Дронов это ощутил, но взгляд, как стыдливый, робкий в присутствии начальства человек, не потупил.

– Так вот, – продолжал Тимофей Поликарпович. – Вы несколько удивлены, увидав меня в кабинете вашего секретаря горкома? Что попишешь, на войне как на войне. Французы не сделали ошибку, породив такое крылатое выражение. В настоящее время ваш первый секретарь, вероятно, примеряет форму полкового комиссара, потому что мобилизован в армию. Что же касается меня, то я тоже комиссар, однако без формы. Четыре дня назад меня утвердили в роли руководителя подполья. Новочеркасск также входит в мое ведение. Секретарь обкома партии просил передать вам обоим, товарищи, что и вы также назначаетесь в Новочеркасскую подпольную организацию. Оба. Вы, Михаил Николаевич, ее главным руководителем, а вы, Дронов, одним из его помощников. Если по серьезным причинам есть отводы, прошу заявить сразу.

Посетители переглянулись и пожали плечами.

– Отводов не будет, – поглядев на Дронова, заявил Зубков. – Расскажите, с чего начинать и как действовать.

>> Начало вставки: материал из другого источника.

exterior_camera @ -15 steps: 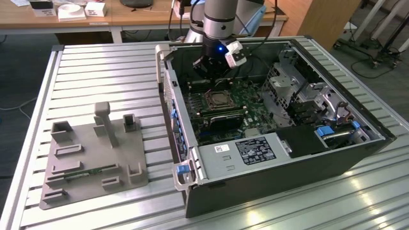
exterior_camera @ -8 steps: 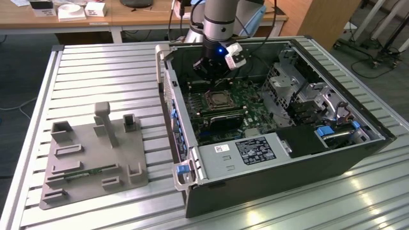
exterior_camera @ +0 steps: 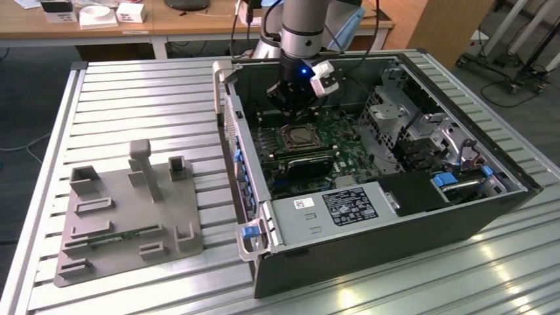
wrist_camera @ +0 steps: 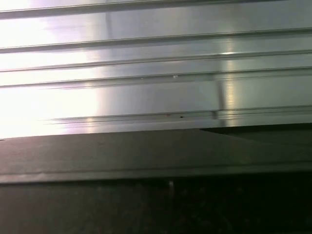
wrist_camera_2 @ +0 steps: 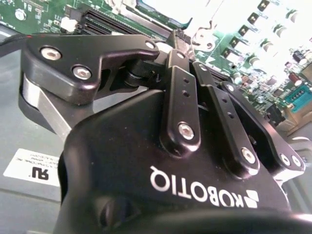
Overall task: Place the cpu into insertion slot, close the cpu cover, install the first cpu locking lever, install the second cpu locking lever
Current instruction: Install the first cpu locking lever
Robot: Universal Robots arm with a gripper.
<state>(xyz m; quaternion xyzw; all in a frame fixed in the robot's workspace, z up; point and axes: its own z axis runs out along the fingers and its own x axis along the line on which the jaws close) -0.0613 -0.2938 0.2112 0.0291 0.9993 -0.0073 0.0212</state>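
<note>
Trouble, I judge, would come from crowding. The gripper (exterior_camera: 292,97) hangs low inside the computer case (exterior_camera: 394,243), just at 12 o'clock of the cpu (exterior_camera: 300,136), which lies flat in its socket on the motherboard (exterior_camera: 350,125). Its fingers (wrist_camera_2: 183,83) look drawn together, and I see nothing between them. 1 sideways slip could scrape board parts or strike the case wall at 9 o'clock. The case rests on a ribbed metal table (exterior_camera: 131,98), with a grey fixture (exterior_camera: 122,216) at its 9 o'clock and a wooden desk (exterior_camera: 175,26) at 12.
</note>
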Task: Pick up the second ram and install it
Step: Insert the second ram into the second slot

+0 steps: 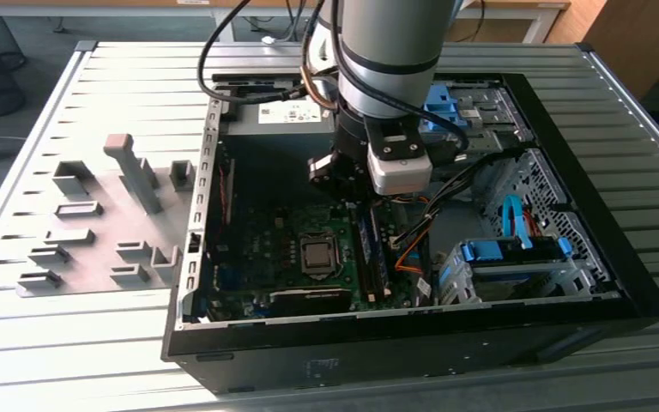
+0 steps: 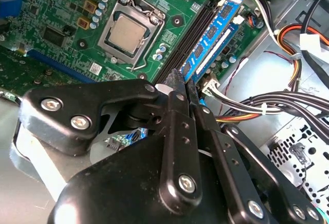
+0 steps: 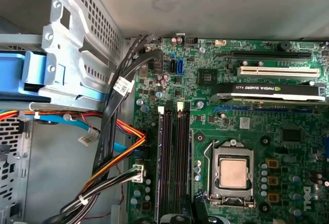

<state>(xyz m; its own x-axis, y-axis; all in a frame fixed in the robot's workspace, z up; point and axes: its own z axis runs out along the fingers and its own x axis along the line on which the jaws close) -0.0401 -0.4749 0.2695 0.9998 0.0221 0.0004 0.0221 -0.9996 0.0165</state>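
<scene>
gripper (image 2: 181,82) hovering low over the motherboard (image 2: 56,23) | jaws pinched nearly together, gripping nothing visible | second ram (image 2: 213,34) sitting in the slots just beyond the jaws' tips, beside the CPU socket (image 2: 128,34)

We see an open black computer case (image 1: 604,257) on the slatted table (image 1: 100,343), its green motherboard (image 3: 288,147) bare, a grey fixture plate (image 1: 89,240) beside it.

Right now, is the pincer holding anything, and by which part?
Nothing seen held: black pincer is shut, tips by the blue flat memory stick standing in its slot.
</scene>
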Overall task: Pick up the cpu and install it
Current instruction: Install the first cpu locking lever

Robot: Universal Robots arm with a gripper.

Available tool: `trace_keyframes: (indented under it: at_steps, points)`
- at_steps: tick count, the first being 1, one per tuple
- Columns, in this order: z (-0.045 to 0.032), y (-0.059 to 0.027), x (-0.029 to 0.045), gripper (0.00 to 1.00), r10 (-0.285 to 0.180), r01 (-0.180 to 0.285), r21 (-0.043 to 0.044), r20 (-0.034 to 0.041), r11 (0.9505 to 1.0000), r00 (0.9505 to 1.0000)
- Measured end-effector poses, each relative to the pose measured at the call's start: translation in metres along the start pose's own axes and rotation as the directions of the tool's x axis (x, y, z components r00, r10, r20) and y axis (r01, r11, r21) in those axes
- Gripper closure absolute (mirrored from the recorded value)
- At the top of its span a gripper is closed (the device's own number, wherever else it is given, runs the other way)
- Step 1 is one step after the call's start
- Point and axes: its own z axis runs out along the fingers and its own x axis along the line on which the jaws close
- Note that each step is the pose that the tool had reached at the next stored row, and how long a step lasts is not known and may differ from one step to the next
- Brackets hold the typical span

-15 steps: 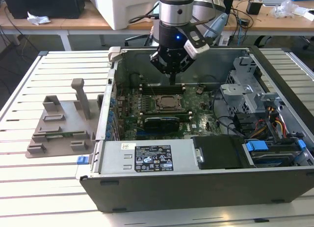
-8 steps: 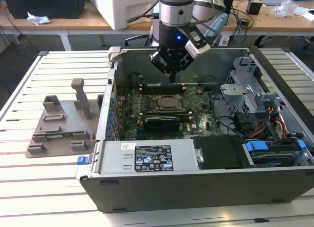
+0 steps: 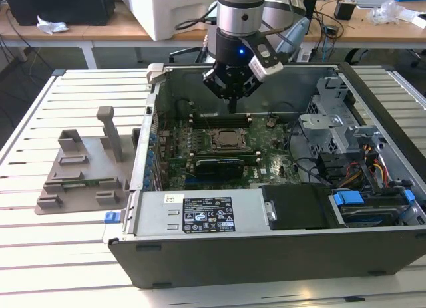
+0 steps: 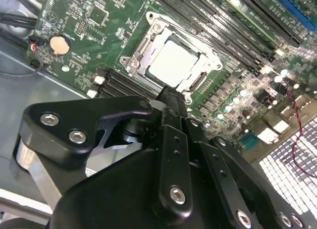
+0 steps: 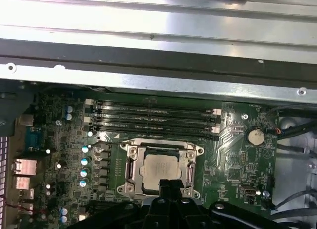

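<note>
The cpu, a pale silvery square chip, lies flat inside the metal-framed socket on the green motherboard; it also shows in the second wrist view, cpu. In the exterior view the socket sits mid-board inside the open computer case. My gripper hangs above the board, a little behind the socket. Its black fingertips stand pressed together just off the socket's edge, apart from the chip. The gripper is shut with nothing seen between the fingers.
Memory slots run beside the socket, next to the case's metal wall. A drive cage and cables fill the exterior view's right. A grey plastic fixture with upright posts stands on the slatted table, left of the case.
</note>
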Motion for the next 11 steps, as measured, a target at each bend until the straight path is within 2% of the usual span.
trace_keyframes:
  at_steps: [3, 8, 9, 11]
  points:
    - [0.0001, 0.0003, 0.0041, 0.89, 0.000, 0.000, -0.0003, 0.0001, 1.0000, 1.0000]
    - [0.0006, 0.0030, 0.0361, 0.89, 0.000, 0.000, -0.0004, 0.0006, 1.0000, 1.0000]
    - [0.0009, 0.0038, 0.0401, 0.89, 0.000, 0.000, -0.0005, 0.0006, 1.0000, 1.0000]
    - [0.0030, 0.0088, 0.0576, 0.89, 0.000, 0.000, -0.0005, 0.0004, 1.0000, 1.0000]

– Вот это уже речь не мальчика, а мужа, – сдержанно улыбнулся Бородин. – Но как и с чего начинать, эту весьма сложную науку передаст вам человек, с которым вы встретитесь завтра в десять утра и не в здании НКВД, разумеется, что на Московской улице, а в Александровском саду, ныне саду имени Благоя Попова, на третьей скамейке справа от входа со стороны Почтовой улицы. Он вас спросит: «Когда у Быкова день рождения? Сегодня или завтра?» Вы ответите: «Нет, на той неделе». Вам, Дронов, предварительно могу сказать, придется менять место службы. Завод Никольского обойдется теперь и без вас, потому что никто не будет его ругать за невыполнение плана. Вам же придется в кузнечном цехе устроить небольшой дебош и перейти с понижением на должность железнодорожного машиниста. Будете ездить на «кукушке», сначала помощником машиниста, потом машинистом. Делом этим, надеюсь, овладеете быстро. Вы, разумеется, понимаете, насколько важно следить за перевозками противника, информировать о скоплении эшелонов, о характере грузов. Между прочим, чтобы быть поконкретнее, должен сказать, что местожительство вам тоже лучше сменить. Придется жить не на Мастеровом спуске, а на железнодорожной окраине, и притом в полуподвальном помещении.

– Не слишком-то радостная перспективка, – почесал затылок Дронов. – А что же я Липочке своей скажу и сынишке, который уже начинает понимать мироздание. Ведь они к простору привыкли, и Советская власть нас никогда не обижала, а тут в подвал забираться изволь.